PROVIDED DATA =
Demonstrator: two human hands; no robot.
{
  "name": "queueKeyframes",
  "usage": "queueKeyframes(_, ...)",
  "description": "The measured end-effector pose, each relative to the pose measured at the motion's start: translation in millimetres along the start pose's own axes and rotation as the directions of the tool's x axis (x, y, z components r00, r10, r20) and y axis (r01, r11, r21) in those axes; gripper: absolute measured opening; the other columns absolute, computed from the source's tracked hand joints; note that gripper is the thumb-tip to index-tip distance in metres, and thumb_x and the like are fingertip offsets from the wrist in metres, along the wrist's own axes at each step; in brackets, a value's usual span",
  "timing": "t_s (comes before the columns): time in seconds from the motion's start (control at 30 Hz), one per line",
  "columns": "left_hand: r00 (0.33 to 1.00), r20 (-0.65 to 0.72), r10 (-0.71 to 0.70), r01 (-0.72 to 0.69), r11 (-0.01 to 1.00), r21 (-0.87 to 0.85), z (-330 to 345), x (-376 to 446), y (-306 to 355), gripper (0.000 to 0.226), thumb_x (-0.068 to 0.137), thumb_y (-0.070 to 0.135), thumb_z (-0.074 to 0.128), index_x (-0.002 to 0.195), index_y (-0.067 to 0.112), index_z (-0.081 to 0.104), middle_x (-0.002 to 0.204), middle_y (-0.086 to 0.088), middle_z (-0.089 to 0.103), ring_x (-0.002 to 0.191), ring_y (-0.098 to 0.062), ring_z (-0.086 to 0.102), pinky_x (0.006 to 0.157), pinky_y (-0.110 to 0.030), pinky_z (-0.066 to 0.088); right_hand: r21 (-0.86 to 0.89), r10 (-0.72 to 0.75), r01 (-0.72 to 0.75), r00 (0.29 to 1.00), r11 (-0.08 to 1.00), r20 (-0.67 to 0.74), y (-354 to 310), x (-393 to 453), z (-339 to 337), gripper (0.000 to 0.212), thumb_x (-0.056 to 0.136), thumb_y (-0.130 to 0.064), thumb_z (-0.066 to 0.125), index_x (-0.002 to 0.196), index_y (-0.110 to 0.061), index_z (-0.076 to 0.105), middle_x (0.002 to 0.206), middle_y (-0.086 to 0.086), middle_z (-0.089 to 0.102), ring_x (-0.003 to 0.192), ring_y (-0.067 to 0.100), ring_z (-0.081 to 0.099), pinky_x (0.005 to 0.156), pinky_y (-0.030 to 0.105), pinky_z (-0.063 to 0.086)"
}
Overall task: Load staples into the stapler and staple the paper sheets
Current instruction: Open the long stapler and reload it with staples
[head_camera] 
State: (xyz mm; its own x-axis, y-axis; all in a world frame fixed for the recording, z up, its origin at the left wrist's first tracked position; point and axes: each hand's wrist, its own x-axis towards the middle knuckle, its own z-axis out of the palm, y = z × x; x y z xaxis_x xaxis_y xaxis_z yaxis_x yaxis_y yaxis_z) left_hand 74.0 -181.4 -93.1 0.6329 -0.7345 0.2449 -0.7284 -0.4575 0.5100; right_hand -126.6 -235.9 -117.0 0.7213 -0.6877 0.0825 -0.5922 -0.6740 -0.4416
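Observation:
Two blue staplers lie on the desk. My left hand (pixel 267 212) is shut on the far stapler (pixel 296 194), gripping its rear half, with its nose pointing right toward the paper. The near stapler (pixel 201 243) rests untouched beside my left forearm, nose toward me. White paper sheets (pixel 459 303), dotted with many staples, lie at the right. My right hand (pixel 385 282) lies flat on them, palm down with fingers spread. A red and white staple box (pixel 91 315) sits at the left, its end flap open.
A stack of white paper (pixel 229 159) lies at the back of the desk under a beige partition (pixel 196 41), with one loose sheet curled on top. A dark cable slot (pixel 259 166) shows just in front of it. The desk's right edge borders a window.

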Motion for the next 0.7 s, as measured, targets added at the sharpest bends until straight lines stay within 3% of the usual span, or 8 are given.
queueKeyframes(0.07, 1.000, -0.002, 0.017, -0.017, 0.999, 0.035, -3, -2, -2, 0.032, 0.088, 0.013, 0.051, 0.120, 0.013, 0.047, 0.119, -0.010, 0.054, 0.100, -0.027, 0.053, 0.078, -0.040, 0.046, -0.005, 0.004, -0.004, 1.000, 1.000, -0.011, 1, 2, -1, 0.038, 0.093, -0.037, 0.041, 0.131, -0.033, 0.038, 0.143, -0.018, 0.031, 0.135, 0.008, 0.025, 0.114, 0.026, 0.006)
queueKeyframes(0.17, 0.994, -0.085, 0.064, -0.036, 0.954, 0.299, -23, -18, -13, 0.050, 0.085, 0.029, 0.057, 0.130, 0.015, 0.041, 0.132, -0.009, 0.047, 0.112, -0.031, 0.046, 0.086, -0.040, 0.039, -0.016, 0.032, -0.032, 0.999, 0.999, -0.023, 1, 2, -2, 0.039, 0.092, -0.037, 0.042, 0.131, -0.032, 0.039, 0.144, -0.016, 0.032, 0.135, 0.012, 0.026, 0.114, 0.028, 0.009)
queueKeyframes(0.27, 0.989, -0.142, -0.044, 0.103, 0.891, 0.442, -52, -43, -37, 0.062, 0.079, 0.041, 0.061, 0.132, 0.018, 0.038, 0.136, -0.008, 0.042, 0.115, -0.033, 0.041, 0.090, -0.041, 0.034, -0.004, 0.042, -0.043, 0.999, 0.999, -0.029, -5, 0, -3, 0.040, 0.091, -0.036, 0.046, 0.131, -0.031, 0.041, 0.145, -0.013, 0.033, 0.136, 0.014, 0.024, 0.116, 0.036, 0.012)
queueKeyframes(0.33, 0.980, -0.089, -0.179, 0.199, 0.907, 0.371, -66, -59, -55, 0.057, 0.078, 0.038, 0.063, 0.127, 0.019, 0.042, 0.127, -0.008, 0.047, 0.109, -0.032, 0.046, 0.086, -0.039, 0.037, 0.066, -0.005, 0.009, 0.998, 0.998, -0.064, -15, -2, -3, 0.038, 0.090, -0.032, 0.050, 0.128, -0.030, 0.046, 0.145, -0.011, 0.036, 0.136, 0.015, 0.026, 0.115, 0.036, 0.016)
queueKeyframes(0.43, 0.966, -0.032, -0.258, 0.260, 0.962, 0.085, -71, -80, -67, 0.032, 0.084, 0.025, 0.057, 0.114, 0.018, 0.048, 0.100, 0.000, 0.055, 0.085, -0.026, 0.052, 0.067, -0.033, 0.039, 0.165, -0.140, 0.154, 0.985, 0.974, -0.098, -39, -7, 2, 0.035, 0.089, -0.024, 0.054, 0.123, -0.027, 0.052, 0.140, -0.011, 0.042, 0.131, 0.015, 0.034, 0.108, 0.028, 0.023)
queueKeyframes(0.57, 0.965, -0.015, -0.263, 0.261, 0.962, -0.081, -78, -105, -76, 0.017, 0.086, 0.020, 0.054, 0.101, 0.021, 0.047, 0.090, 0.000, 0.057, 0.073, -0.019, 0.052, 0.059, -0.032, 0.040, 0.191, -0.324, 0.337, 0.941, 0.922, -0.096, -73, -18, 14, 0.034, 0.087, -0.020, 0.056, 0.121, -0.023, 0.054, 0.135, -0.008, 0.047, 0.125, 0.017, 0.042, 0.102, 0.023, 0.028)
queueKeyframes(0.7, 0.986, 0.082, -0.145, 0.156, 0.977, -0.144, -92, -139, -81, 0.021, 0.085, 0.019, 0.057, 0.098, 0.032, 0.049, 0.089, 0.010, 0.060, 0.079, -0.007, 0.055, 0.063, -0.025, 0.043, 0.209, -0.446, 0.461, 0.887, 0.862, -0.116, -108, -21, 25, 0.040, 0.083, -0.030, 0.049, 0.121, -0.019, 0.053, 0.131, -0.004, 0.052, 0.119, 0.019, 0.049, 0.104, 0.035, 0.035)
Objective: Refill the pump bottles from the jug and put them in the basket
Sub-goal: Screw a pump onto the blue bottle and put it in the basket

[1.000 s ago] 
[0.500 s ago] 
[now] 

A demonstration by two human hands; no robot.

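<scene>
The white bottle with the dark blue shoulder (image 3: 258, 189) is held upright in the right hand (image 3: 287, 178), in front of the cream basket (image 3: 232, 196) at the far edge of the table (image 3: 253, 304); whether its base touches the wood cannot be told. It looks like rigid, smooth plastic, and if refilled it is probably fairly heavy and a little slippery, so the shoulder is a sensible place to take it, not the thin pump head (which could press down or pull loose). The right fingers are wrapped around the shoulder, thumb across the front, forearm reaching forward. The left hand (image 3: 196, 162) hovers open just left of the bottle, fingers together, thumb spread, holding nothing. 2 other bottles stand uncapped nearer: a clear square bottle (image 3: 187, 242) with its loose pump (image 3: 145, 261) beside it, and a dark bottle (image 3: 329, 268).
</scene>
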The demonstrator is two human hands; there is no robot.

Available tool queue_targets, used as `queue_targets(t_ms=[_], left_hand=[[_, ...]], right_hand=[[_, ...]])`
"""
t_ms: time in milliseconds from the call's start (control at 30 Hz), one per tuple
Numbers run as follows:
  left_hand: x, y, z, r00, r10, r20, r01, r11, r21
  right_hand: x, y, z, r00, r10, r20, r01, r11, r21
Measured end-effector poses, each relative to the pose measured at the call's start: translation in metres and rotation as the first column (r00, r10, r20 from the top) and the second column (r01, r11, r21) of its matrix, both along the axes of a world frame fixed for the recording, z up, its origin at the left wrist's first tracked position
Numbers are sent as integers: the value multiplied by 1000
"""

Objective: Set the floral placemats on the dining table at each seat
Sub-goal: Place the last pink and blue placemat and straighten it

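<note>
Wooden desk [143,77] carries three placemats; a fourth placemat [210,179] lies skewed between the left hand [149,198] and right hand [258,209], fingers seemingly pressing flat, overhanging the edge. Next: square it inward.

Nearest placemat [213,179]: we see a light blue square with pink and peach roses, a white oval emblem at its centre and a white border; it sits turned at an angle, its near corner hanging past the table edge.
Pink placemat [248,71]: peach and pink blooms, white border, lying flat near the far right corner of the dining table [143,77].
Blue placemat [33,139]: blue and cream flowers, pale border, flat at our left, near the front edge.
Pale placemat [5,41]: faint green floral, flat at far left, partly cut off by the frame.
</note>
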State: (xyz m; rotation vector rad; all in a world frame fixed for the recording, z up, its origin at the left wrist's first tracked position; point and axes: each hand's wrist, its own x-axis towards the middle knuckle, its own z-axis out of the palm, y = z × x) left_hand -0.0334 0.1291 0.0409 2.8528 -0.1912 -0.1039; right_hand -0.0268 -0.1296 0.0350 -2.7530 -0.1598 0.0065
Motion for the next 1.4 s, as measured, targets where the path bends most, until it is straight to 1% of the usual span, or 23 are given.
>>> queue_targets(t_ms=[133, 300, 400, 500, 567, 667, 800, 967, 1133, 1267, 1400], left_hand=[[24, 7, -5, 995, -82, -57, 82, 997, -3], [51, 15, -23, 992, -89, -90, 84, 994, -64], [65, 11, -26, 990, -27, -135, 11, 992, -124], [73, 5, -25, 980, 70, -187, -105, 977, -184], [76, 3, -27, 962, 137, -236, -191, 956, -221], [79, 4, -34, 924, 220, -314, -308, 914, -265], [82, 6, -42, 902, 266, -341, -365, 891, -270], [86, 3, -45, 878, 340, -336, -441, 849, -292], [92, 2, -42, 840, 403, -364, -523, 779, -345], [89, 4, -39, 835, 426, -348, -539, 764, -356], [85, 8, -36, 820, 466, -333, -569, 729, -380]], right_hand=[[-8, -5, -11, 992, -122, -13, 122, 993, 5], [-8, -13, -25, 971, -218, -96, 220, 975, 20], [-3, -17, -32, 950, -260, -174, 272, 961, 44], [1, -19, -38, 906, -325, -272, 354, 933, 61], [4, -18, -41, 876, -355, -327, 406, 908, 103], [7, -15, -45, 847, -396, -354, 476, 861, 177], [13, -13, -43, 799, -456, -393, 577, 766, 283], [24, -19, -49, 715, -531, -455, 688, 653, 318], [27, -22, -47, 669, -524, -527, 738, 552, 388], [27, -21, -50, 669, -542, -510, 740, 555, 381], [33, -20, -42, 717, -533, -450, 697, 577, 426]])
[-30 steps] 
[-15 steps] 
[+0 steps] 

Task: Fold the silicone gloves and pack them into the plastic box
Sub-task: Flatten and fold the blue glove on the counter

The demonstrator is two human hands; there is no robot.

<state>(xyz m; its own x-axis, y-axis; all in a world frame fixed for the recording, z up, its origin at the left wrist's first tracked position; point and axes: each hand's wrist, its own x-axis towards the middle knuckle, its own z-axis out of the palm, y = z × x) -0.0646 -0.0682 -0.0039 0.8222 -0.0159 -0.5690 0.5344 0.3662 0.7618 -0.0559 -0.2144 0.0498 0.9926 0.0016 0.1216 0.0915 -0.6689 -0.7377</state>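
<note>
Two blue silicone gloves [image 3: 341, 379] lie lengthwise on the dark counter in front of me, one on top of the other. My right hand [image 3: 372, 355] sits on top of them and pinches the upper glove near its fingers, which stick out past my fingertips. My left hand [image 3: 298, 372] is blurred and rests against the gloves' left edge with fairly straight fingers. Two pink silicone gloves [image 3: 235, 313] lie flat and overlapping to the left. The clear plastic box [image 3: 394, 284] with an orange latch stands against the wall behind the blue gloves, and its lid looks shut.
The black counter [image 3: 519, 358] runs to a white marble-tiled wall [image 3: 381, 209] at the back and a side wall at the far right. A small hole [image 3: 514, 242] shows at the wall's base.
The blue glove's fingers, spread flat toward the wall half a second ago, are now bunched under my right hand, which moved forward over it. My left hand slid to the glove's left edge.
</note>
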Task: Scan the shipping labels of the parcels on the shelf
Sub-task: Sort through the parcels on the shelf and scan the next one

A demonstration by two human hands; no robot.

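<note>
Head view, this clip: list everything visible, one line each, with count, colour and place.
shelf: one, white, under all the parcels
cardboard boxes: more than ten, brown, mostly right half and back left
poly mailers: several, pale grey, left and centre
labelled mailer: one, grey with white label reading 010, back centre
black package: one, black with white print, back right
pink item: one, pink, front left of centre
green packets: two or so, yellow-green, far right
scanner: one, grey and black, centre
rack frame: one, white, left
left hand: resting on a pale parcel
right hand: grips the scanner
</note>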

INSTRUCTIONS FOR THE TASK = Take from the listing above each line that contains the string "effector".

PROBLEM SOLUTION =
  "description": "The measured end-effector pose, each relative to the pose measured at the motion's start: translation in millimetres along the start pose's own axes and rotation as the directions of the tool's x axis (x, y, z components r00, r10, r20) and y axis (r01, r11, r21) in those axes; gripper: absolute measured opening; the other columns absolute, computed from the source's tracked hand joints; note that gripper is the thumb-tip to index-tip distance in metres, and thumb_x and the like are fingertip offsets from the wrist in metres, along the wrist's own axes at each step; in brackets, a value's usual span",
Measured end-effector poses, each relative to the pose measured at the call's start: translation in metres and rotation as the first column (r00, r10, r20 from the top) and the second column (r01, r11, r21) of its matrix, both along the axes of a world frame fixed for the recording, z up, its origin at the left wrist's first tracked position

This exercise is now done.